How we built a probability of default model without default labels

Published in

Brex Tech Blog

8 min readJun 16, 2022

Introduction

Brex launched the first corporate card for startups to address a woefully underserved market. Despite raising millions of dollars in cash, startups were unable to obtain corporate cards without personal guarantees. The result was personal liability for corporate debt, limits meant for personal use that were too low for a business, or even outright denial if founders had insufficient US credit history.

Recognizing that these startups clearly had the ability to repay large limits based on their cash position, Brex developed an underwriting policy that was both simple and innovative. Customers could connect their bank account(s) to Brex and receive a credit limit between 5 and 20% of their cash balance, depending on risk factors.

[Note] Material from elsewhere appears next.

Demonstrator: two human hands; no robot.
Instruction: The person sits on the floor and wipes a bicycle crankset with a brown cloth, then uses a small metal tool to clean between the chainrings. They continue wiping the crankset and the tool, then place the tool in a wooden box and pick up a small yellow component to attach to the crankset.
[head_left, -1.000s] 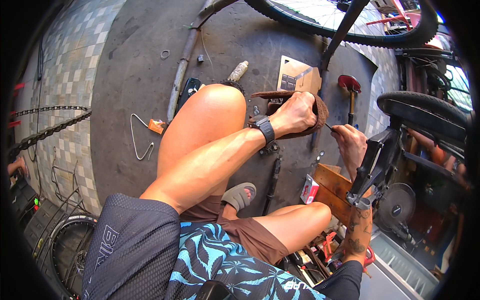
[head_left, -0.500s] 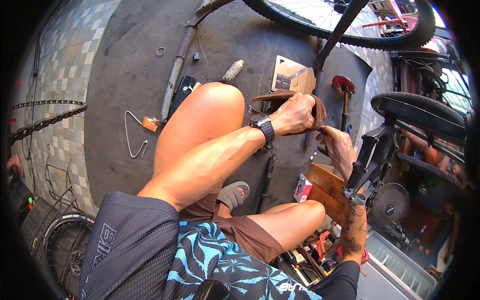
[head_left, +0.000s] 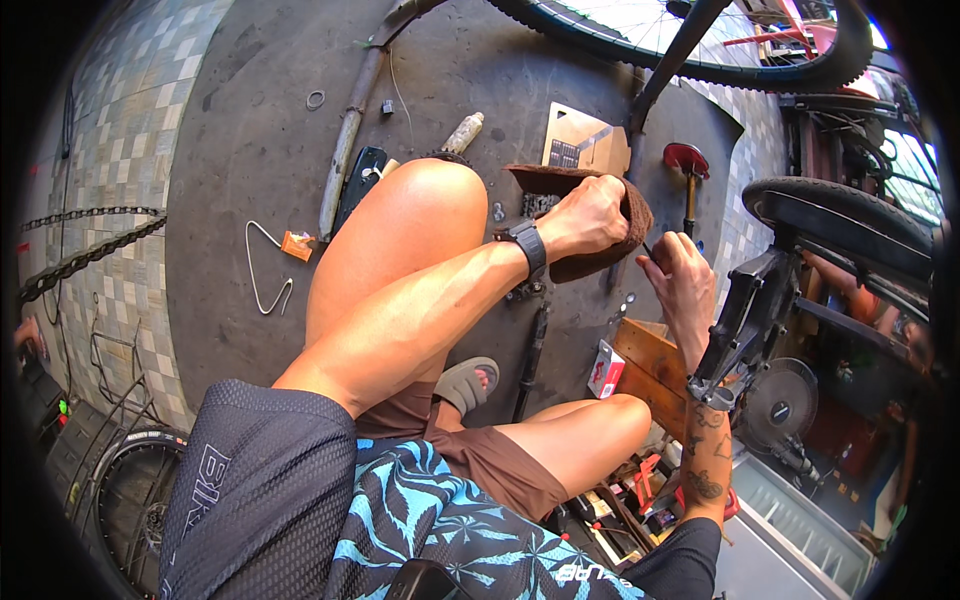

Since most startups eventually run out of cash, we recomputed this limit daily to ensure our customers could continue to afford the limit provided. This dynamic underwriting allowed Brex to maintain extremely low losses on a portfolio that most creditors would consider very risky.

While limits were large enough that daily fluctuations were not an issue for most of our customers, for others not knowing what their credit limit would be tomorrow was problematic. Additionally, while cash is a good proxy for risk in venture-backed startups, it can also be a noisy one, leading to unnecessary limit fluctuations.

An obvious data science solution for more precise risk assessment is to develop a classification model to predict the probability that a customer will repay or default. However, training such a model requires defaults, something which we fortunately had very few of. In this post, we describe how we got around this issue by building a “structural PD model” that forecasts future customer cash balance. This model became the centerpiece for a new credit policy that had all the benefits of dynamic underwriting while significantly stabilizing limits.

Stabilizing Limits using Balance Forecasting

The original credit policy, based on current cash balance, provided limits Brex was confident the customer could repay today. However, there was no guarantee that the customer could repay that amount when it was due at statement close. Thus, we crudely adjusted the credit limit every day to ensure that the customer could continue to repay.

Instead, if we could perfectly predict a customer’s balance at statement close, we could set the limit based on that amount, ensuring that the customer had adequate cash to repay the amount owed. Furthermore, we could do this at statement open and remove all fluctuations during the statement period.

While we did not have default data, we were able to access two years of transaction history when a customer connected their bank account. This meant we could construct thousands of daily balance time series — one for each customer and a sizable amount of data with which to train forecasting models.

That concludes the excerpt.